**WHAT TO PRODUCE**
Please output the listing exactly as it stands, but omit any images.

[[ INFORMATION SHOWN, beginning ]]

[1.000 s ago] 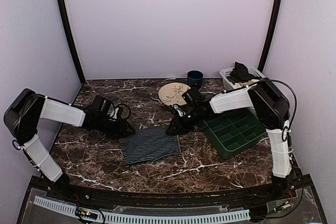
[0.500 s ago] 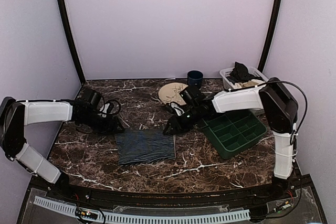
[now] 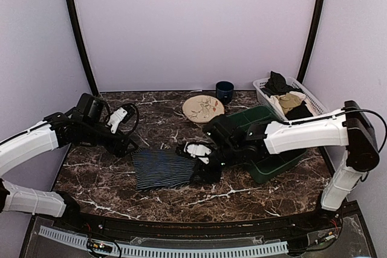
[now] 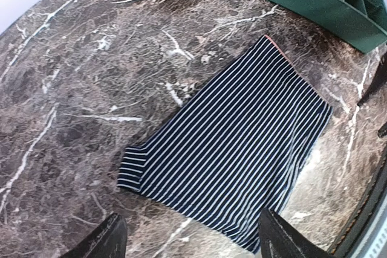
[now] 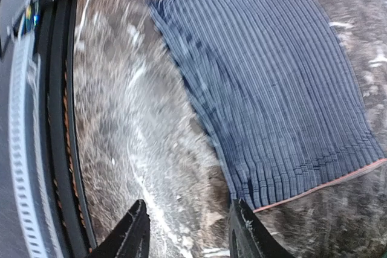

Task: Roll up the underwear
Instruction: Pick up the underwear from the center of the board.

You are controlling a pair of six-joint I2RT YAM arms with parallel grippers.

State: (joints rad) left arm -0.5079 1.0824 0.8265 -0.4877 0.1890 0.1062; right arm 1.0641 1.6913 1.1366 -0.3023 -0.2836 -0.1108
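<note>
Two grippers of mine, both with jaws spread wide and holding nothing. The underwear (image 3: 166, 169) lies flat on the marble table (image 3: 242, 199), left of the green divided tray (image 3: 284, 164) and apart from it. My right gripper (image 3: 202, 175) hangs between tray and cloth at the garment's tray-side edge. One fingertip (image 5: 245, 234) is near the hemmed corner, but contact is lost in blur. My left gripper (image 3: 131, 148) hovers at the cloth's corner farthest from the tray.
</note>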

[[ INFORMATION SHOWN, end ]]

**WRITTEN RESPONSE**
[1.000 s ago] 
[0.500 s ago] 
[now] 
[now] 
[now] 

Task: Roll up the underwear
Instruction: Pick up the underwear from the center of the board.

You are controlling a pair of six-joint I2RT YAM arms with parallel grippers.

State: (joints rad) left arm -0.5079 1.0824 0.8265 -0.4877 0.1890 0.1062; right arm 1.0641 1.6913 1.1366 -0.3023 -0.2836 -0.1108
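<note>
Two grippers of mine, both with jaws spread wide and holding nothing. The underwear (image 3: 166, 169) lies flat on the marble table (image 3: 242, 199), left of the green divided tray (image 3: 284, 164) and apart from it. My right gripper (image 3: 202, 175) hangs between tray and cloth at the garment's tray-side edge. One fingertip (image 5: 245, 234) is near the hemmed corner, but contact is lost in blur. My left gripper (image 3: 131, 148) hovers at the cloth's corner farthest from the tray.
</note>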

This exercise is now fully answered.